# PPO Training for Piper Robot in Google Colab

This notebook sets up the environment and trains a PPO agent for the Piper robot arm grasping task using MuJoCo simulation.

In [None]:
# Install MuJoCo and other dependencies
!apt-get update
!apt-get install -y \
    libgl1-mesa-dev \
    libgl1-mesa-glx \
    libglew-dev \
    libosmesa6-dev \
    libegl1-mesa-dev \
    software-properties-common \
    patchelf \
    libglfw3-dev

# Install MuJoCo
!pip install mujoco

# Install other Python dependencies
!pip install torch>=2.0.0
!pip install numpy==1.26.4
!pip install scipy>=1.7.0
!pip install gymnasium==0.28.1
!pip install imageio
!pip install imageio[ffmpeg]
!pip install imageio[pyav]
!pip install tyro>=0.5.0
!pip install tqdm>=4.60.0

In [None]:
# Clone the repository
# Replace with your actual GitHub repository URL
!git clone https://github.com/wzzzzq/mujoco_sim2real.git
%cd mujoco_sim2real

# Verify the clone was successful
!ls -la

In [None]:
# Mount Google Drive to save models and logs
from google.colab import drive
drive.mount('/content/drive')

# Create directories for saving models
!mkdir -p /content/drive/MyDrive/ppo_training_runs

In [None]:
# Import required libraries
import os
import sys
import torch
import numpy as np
import gymnasium as gym

# Set MuJoCo to use EGL for headless rendering (required for Colab)
os.environ['MUJOCO_GL'] = 'egl'

# Add the project directory to Python path
# Adjust this path based on where you uploaded/extracted your files
project_path = '/content/mujoco_sim2real'  # or your actual path
if os.path.exists(project_path):
    sys.path.append(project_path)
    os.chdir(project_path)
else:
    print(f"Project path {project_path} not found. Please adjust the path.")

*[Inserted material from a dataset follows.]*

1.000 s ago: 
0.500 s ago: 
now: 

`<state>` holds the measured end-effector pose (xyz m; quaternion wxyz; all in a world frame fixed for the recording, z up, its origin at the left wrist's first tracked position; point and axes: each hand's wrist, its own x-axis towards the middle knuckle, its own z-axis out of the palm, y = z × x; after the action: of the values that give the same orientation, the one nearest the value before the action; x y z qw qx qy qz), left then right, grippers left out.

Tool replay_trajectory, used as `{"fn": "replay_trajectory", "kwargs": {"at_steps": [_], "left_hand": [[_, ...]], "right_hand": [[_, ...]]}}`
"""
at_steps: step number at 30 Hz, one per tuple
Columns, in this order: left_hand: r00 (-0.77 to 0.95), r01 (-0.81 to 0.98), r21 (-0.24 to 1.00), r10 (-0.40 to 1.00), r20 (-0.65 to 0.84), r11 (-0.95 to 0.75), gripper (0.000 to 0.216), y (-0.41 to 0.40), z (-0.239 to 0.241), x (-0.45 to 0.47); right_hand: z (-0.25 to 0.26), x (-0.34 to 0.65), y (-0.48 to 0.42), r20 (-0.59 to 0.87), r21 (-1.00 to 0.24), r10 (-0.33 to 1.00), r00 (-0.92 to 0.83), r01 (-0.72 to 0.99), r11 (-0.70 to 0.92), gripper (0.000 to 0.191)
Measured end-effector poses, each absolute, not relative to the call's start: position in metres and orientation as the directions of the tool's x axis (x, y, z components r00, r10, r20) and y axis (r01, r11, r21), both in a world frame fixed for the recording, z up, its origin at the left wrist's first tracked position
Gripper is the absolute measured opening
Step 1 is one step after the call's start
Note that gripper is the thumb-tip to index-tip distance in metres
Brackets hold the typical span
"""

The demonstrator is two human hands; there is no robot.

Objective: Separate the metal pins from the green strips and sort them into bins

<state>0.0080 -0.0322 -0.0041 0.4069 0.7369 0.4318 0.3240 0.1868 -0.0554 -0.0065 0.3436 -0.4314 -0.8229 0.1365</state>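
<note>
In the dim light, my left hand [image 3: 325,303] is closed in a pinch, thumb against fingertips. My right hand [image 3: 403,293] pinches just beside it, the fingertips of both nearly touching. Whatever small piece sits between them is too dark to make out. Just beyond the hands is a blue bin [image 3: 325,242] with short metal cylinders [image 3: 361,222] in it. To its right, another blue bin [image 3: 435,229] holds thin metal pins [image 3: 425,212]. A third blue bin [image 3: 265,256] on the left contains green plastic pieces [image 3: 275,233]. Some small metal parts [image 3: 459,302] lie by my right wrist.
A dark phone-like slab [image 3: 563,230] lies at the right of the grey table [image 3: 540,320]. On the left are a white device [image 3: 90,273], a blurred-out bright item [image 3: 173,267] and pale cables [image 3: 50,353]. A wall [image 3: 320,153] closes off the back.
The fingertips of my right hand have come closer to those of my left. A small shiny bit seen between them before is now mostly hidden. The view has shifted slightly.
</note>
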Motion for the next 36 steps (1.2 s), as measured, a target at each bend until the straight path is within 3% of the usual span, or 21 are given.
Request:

from single_piper_on_desk_env import PiperEnv
from ppo_rgb import PPOArgs, train
import tyro

# Check if GPU is available
print(f"PyTorch version: {torch.__version__}")
print(f"CUDA available: {torch.cuda.is_available()}")
if torch.cuda.is_available():
    print(f"CUDA device: {torch.cuda.get_device_name(0)}")

# Test the environment
print("Testing PiperEnv...")
try:
    env = PiperEnv(render_mode=None)  # Disable rendering to avoid GLFW issues in headless environments
    obs, info = env.reset()
    print(f"Observation space: {env.observation_space}")
    print(f"Action space: {env.action_space}")
    print(f"Initial observation keys: {obs.keys()}")
    env.close()
    print("Environment test successful!")
except Exception as e:
    print(f"Environment test failed: {e}")
    print("Please check that all required files are uploaded and paths are correct.")

In [None]:
# Configure PPO training arguments
ppo_args = PPOArgs()

# Colab-friendly settings (adjust based on your needs)
ppo_args.total_timesteps = 1000000  # Shorter for Colab demo, increase for real training
ppo_args.num_envs = 4  # Fewer environments for Colab
ppo_args.num_eval_envs = 2
ppo_args.num_steps = 80
ppo_args.num_minibatches = 4
ppo_args.learning_rate = 3e-4
ppo_args.track = False  # Disable wandb tracking
ppo_args.save_model = True
ppo_args.cuda = torch.cuda.is_available()  # Use GPU if available

# Optional: Set random seed for reproducibility
ppo_args.seed = 42
ppo_args.torch_deterministic = True

print("PPO Configuration:")
print(f"Total timesteps: {ppo_args.total_timesteps}")
print(f"Number of environments: {ppo_args.num_envs}")
print(f"Learning rate: {ppo_args.learning_rate}")
print(f"Using CUDA: {ppo_args.cuda}")

# Start training
print("Starting PPO training...")
try:
    train(args=ppo_args)
    print("Training completed successfully!")
except Exception as e:
    print(f"Training failed with error: {e}")
    import traceback
    traceback.print_exc()

In [None]:
# Test the trained policy
print("Testing the trained policy...")

# Find the latest checkpoint
import glob
checkpoint_files = glob.glob("runs/*/final_ckpt.pt") + glob.glob("runs/*/best_ckpt.pt")
if checkpoint_files:
    latest_checkpoint = max(checkpoint_files, key=os.path.getctime)
    print(f"Found checkpoint: {latest_checkpoint}")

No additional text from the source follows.